Improvements to Java Native Interface API's in JDK 8
John Platts
john_platts at hotmail.com
Sat Jul 9 07:33:49 PDT 2011
I do agree that the problem with using Modified UTF-8 instead of Standard UTF-8, as described in bug #5030776, really needs to be addressed.
However, here is another problem with the Java Native Interface API's that is not described in bug #5030776. The problem is that the JNI invocation API currently expects arguments to the JNI_CreateJavaVM method to be encoded in the platform default encoding. There is a real need to add support for passing in arguments to the JNI_CreateJavaVM method using UTF-8, Modified UTF-8, or UTF-16 in Java SE 8 for the following reasons:
- Conversion from UTF-8, Modified UTF-8, or UTF-16 to the platform default encoding can replace characters that are not in the platform default encoding with the default replacement character. In some cases, this can be a potential security risk on platforms where the platform default encoding is a non-Unicode-based encoding (such as on Microsoft Windows).
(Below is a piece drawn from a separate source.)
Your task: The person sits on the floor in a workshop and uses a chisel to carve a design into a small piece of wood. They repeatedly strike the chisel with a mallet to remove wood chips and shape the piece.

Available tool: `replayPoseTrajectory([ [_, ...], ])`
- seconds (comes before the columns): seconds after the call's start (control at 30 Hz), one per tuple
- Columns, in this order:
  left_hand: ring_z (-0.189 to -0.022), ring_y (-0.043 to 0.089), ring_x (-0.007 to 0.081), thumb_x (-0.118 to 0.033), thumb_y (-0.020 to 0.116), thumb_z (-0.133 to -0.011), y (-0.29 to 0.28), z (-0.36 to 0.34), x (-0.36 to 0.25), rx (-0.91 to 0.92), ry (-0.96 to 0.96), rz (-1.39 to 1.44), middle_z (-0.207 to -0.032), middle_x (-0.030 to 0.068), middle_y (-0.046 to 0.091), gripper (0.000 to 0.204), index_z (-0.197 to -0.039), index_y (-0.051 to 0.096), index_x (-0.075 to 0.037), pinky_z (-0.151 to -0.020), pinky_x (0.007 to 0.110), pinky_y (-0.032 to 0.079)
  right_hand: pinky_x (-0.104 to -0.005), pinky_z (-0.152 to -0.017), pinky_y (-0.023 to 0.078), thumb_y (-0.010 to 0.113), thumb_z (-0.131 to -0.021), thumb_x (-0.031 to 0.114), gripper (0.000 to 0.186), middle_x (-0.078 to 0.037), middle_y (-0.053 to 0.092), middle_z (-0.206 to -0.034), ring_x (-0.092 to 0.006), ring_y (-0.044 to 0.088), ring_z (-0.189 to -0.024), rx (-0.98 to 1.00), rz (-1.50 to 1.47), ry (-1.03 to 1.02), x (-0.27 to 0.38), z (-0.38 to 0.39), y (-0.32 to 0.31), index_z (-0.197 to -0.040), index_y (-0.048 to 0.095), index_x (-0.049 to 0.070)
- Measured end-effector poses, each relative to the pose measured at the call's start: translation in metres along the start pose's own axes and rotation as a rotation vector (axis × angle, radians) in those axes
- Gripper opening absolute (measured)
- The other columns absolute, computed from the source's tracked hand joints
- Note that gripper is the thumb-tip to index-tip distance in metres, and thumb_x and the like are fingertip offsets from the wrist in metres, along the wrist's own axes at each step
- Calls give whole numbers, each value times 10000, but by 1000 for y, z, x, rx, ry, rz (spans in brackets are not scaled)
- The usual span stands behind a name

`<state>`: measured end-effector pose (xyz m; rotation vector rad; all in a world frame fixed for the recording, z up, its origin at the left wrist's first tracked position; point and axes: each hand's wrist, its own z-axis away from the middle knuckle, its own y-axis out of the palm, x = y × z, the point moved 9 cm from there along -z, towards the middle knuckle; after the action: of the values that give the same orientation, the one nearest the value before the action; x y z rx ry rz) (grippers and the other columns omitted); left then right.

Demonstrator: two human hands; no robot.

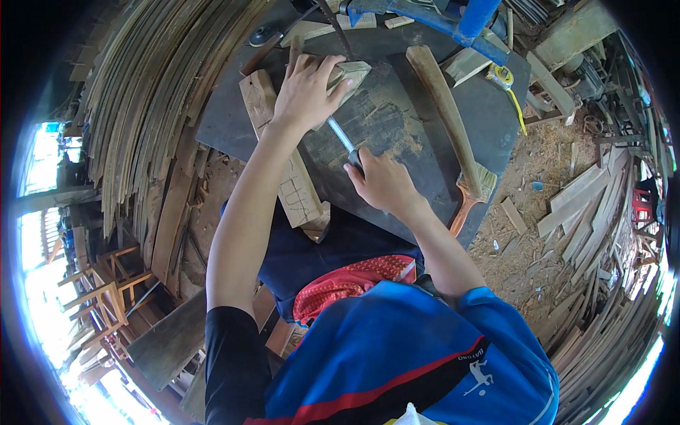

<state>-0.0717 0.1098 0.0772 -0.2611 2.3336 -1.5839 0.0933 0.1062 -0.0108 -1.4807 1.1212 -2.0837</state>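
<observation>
My left hand [308, 92] is closed over a pale wooden block [355, 72], pressing it down on the dark worktable [227, 127]. In my right hand [382, 180] is a hand tool with a straight metal blade [341, 134] and a dark handle; whether it is a chisel or a file, I cannot tell. Its blade runs up toward the block, and its tip is hidden near my left hand. Beneath my left forearm lies a long wooden piece [297, 191] with pencil marks, reaching past the table's near edge. Sawdust is scattered on the tabletop between the hands.
On the table's right lie a curved wooden piece [446, 113], a brush [465, 209] and a yellow tape measure [500, 76]. A blue metal frame [471, 28] stands at the far right. Stacked boards [142, 106] rise at the left; scrap planks [581, 202] cover the floor at right.
</observation>
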Motion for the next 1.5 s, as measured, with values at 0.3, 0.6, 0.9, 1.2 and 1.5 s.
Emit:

- The NetBeans platform, Eclipse Equinox, and Eclipse RCP can launch a Java VM using the JNI Invocation API.
- Filenames can be passed into arguments passed into the JNI_CreateJavaVM method. The JNI_CreateJavaVM API cannot accommodate filenames containing characters that are not in the platform default encoding, but the java.io and java.nio API's can accommodate filenames containing characters that are not in the platform default encoding.
- The main method of Java applications, System.getProperty, System.getProperties, and System.getEnv methods all support UTF-16 strings with characters that are not in the platform default encoding.
- Windows NT-based operating systems, including Windows XP, Windows Vista, Windows 7, and Windows Server, can start processes with arguments, file names, or environment variables that contain Unicode characters that are not in the platform default encoding with the CreateProcessW and ShellExecuteW functions. On OpenJDK 7 and other Java SE implementations, whenever a process is started with ProcessBuilder.start or Runtime.exec methods on Windows-based platforms, processes are actually started using the CreateProcessW function.
- On Windows platforms, wide character literals are encoded in UTF-16. However, wide character literals are not necessarily UTF-16 encoded on non-Windows platforms.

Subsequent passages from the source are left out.